La ministra della Famiglia Roccella ha proposto recentemente a una iniziativa di Farmindustria il nuovo Codice di autodisciplina delle imprese a favore della promozione della natalità e alcune proposte che si concentrano su tre aree di intervento: la continuità di carriera delle madri che lavorano, la cura dei bisogni di salute delle donne e i tempi di lavoro più vicini alle esigenze delle famiglie. Per invertire la tendenza c’è bisogno della collaborazione di tutti i soggetti: Governo e società civile, annunciando poi che “nel provvedimento sul riordino degli incentivi alle imprese, è stata inserita la valorizzazione del lavoro femminile, quella degli aiuti alla natalità e un fondo bilaterale di solidarietà”.
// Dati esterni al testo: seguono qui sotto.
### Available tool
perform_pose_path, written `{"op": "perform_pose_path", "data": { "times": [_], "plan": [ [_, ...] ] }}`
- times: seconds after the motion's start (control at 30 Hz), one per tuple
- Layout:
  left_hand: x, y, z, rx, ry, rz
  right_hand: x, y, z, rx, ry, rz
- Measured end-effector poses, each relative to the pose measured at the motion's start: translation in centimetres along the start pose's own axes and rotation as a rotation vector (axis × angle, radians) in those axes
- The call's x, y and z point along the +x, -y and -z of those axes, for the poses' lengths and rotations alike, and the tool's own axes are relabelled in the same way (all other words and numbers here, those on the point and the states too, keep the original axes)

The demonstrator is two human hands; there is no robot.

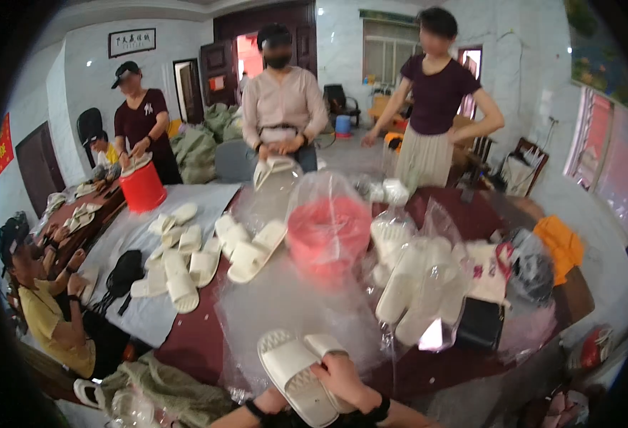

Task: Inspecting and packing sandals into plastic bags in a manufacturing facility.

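Note:
A pair of cream slide slippers is held up near the table's front edge. The left slipper shows its patterned footbed, and the right slipper lies close beside it, partly overlapped. My right hand is closed round the right slipper, fingers against its strap. Under the left slipper, my left hand grips from behind; its fingers are mostly hidden. Just beyond the pair, clear plastic bags are spread over the dark red table.
Loose cream slippers are heaped to the left; bagged slippers lie to the right. A red plastic-wrapped stool stands mid-table. A black bag sits at right. Several people stand or sit around, one by a red bucket-like stool.

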State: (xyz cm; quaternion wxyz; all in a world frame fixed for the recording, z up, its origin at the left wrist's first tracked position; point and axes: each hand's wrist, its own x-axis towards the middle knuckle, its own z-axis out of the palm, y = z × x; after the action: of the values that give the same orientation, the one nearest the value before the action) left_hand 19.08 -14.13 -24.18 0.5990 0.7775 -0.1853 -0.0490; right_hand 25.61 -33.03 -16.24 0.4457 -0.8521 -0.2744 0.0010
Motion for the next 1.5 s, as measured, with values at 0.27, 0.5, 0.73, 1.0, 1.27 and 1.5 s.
{"op": "perform_pose_path", "data": {
  "times": [0.27,0.5,0.73,1.0,1.27,1.5],
  "plan": [
    [-0.3,1.2,-0.5,0.742,-0.103,-0.156,-3.8,-6.4,0.6,-0.229,-0.207,0.01],
    [2.2,-2.7,2.4,-0.205,-0.109,0.23,-4.8,-5.0,3.7,-0.114,0.076,0.299],
    [3.2,-4.3,3.1,-0.095,-0.166,0.387,-6.1,-3.6,2.7,-0.244,0.208,0.322],
    [1.8,-10.0,-1.6,0.837,-0.016,-0.097,-4.9,-3.0,0.4,-0.407,0.189,-0.049],
    [2.2,-14.0,-1.9,0.657,0.07,-0.296,3.0,-3.2,-6.1,0.043,0.121,-0.162],
    [-0.5,-14.3,2.6,0.519,-0.027,-0.155,3.8,-2.6,-7.9,-0.122,-0.067,0.266]
  ]
}}
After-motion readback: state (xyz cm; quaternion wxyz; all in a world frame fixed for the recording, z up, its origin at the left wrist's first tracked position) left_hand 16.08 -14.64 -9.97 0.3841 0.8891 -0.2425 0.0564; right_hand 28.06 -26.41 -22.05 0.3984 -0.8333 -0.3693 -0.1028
E proprio su questo Fondo noi vogliamo approfondire la questione. Sappiamo bene che gli incentivi fiscali alle imprese hanno un ruolo mediamente breve rispetto all’occupabilità, soprattutto femminile, e finiti gli incentivi difficilmente il posto di lavoro viene confermato. Dunque, si deve agire con norme che aprano contrattualmente a innovare strutturalmente le forme di bilateralità adattando l’impianto normativo elaborato, promuovendo relazioni positive tra le parti sociali e datoriali grazie alla collaborazione attiva tra lavoratori, lavoratrici e datori di lavoro, superando vecchi ancoraggi dei fondi bilaterali alla formazione e proponendo un nuovo sostegno al reddito che introduca non fondi bilaterali di solidarietà, ma di partecipazione a un sistema di ulteriori congedi parentali nel caso i lavoratori o le lavoratrici dovessero affrontare periodi particolarmente faticosi per lavori di cura.
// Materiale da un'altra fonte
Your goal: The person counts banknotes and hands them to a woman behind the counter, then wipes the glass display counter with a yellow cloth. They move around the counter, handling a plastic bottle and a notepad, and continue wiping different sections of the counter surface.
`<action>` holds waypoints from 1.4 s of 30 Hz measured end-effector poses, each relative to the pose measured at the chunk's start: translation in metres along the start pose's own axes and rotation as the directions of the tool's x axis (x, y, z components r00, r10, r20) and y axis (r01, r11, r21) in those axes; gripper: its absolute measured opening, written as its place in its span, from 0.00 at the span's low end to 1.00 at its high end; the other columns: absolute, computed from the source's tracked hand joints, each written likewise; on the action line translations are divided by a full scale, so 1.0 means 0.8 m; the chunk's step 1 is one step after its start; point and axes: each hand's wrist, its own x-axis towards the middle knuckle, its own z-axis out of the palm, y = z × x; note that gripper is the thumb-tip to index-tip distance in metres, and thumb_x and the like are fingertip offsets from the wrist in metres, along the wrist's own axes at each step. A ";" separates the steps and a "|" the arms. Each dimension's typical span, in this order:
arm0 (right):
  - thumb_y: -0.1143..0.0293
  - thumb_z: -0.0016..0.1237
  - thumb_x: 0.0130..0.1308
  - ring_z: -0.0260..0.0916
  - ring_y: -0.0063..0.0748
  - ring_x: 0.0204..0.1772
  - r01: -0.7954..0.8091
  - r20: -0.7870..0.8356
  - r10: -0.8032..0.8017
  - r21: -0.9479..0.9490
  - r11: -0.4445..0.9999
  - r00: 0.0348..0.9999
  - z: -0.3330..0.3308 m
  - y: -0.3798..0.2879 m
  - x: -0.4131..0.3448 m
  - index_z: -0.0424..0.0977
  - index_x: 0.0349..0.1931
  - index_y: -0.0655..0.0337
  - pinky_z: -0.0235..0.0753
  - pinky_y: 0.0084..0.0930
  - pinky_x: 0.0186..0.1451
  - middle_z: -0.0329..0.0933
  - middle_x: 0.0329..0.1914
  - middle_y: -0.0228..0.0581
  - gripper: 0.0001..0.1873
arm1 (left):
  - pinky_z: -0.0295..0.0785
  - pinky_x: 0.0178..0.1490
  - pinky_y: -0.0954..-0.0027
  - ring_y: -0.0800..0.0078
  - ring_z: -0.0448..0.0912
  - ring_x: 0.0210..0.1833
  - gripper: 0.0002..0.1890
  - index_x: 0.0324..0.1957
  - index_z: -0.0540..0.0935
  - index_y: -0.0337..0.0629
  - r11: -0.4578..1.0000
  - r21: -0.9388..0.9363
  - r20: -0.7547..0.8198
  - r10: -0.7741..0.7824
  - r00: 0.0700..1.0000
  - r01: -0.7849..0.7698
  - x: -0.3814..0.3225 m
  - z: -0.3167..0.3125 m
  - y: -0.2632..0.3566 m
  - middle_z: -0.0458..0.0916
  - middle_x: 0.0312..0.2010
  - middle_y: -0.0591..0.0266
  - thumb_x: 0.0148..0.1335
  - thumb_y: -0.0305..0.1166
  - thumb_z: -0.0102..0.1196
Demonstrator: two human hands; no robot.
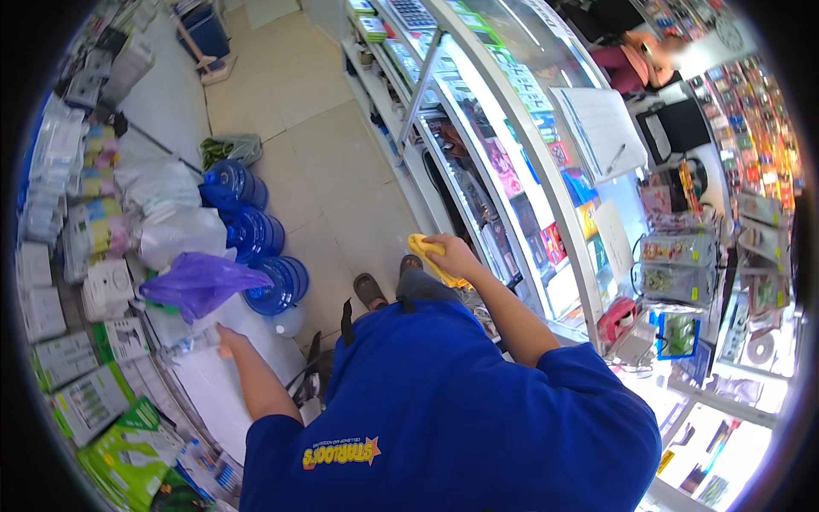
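My right hand (455,257) grips a folded yellow cloth (435,256) in front of my body, beside the glass display case. On the other side, my left hand (229,342) is closed around one end of a clear plastic object (195,342), which looks like a bottle; blur hides its details. That object is over a white surface (214,384) below the hanging goods. Just beyond it hangs a purple plastic bag (201,285), close to several blue water jugs (278,285) standing on the floor.
A glass display case (544,185) with lit shelves runs along the right, bearing a clipboard (601,134) with paper and a pen. Boxed accessories (96,397) line the left wall. A blue bin (206,38) stands at the far end of the tiled aisle (320,153). Another person (633,61) sits beyond the case.
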 end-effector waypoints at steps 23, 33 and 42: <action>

I congedi, se gestiti collettivamente grazie alla collaborazione attiva, producono valore aggiunto e miglioramento alla qualità della vita, nonché sostengono il reddito di colei o colui che presta lavoro e si deve assentare per la famiglia. Ciò garantirebbe una maggiore produttività in grado di spalmarsi come benessere collettivo. Oggi poi che c’è una sostanziale apertura a una rivoluzione di flessibilità lavorativa anche attraverso la digitalizzazione, con cambiamenti buoni provenienti da nuove modalità contrattuali e organizzative aziendali, anche la bilateralità che Marco Biagi sostenne nella sua legge come sistema virtuoso nelle relazioni sindacali del nostro Paese, alla luce anche dei numerosi e diversificati compiti riconosciuti a essa negli anni – dal quadro normativo a sostegno di forme di protezione sociale del lavoro in materia, tra l’altro, di ammortizzatori sociali, di previdenza complementare, di assistenza sanitaria integrativa, in un contesto di perdurante crisi economica e produttiva di cui appunto le lavoratrici stanno pagando un prezzo altissimo -, va cambiata.
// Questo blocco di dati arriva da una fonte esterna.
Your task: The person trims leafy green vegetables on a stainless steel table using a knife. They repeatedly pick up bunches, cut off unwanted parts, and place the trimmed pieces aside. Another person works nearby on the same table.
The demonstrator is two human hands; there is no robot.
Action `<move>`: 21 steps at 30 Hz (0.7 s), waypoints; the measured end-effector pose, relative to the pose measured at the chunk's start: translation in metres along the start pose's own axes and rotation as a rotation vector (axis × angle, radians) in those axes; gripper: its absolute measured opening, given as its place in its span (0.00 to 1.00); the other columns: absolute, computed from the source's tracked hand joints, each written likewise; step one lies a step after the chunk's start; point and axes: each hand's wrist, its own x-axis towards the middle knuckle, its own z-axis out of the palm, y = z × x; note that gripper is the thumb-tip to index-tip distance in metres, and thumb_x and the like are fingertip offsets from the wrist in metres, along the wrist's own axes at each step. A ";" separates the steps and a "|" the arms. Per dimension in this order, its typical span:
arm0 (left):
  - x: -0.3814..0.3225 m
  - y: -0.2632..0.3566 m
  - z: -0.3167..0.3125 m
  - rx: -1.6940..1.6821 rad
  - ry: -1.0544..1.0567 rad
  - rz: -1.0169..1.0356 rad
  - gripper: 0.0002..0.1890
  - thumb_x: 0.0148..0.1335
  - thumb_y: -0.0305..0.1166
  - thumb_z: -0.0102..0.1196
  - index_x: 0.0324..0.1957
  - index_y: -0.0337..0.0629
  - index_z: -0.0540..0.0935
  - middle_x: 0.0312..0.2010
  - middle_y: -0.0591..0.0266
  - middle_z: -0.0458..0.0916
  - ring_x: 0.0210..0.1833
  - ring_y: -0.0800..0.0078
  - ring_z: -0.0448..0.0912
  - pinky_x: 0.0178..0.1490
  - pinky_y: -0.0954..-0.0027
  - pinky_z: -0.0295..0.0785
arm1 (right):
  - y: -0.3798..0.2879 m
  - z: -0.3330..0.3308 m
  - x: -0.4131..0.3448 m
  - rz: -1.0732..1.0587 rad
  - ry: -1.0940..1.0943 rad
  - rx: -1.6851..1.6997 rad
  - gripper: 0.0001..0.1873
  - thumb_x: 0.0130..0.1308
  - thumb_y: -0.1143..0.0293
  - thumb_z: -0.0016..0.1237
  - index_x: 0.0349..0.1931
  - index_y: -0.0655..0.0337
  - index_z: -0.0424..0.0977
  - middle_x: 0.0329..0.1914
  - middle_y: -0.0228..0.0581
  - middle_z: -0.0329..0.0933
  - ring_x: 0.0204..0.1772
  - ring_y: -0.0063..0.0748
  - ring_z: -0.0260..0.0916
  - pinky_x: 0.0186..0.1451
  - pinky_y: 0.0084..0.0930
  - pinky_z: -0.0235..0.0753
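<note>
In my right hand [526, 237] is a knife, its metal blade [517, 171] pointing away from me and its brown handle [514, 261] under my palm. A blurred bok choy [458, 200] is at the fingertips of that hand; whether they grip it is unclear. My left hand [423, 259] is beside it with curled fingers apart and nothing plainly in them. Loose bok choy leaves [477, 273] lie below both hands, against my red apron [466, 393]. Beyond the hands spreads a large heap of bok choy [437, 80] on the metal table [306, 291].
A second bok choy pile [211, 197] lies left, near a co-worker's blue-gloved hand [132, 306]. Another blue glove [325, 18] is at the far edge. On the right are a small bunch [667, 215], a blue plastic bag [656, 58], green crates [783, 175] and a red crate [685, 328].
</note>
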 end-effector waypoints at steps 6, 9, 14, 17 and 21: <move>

La questione femminile e del riconoscimento in ambito lavorativo e familiare e dunque sociale va con coraggio affrontata anche con il ruolo e le prospettive della bilateralità, o forse meglio del bilateralismo (termine comprensivo delle regole, specie di matrice contrattuale, da cui traggono origine e che disciplinano l’attività degli enti bilaterali nonché degli altri soggetti a conduzione congiunta) mediante l’affermazione della cultura della partecipazione e della gestione della diversa cultura della presenza femminile sul luogo di lavoro e, dunque, ancorando sistemi nuovi organizzativi a norme flessibili.

Poiché si parla di cultura di genere, di certificazioni, di codici, ecc., sono gli strumenti normativi agiti e non i bollini rosa che fanno la differenza. La bilateralità viene a rappresentare un importante strumento di partecipazione sociale e condivisione, concorrendo a realizzare, assieme alla contrattazione collettiva, quella comunità lavorativa, fondata sull’apporto delle formazioni espressione della società civile, riconosciuta dalla Carta costituzionale. Bilateralità e partecipazione rappresentano peraltro la soluzione più autorevole e credibile per superare ogni residua cultura di genere nei rapporti di produzione e avviare, in un rinnovato clima di fiducia e collaborazione, una virtuosa alleanza sui temi della crescita, dello sviluppo e della giustizia sociale in un contesto destinato a sopportare frequenti cause di instabilità.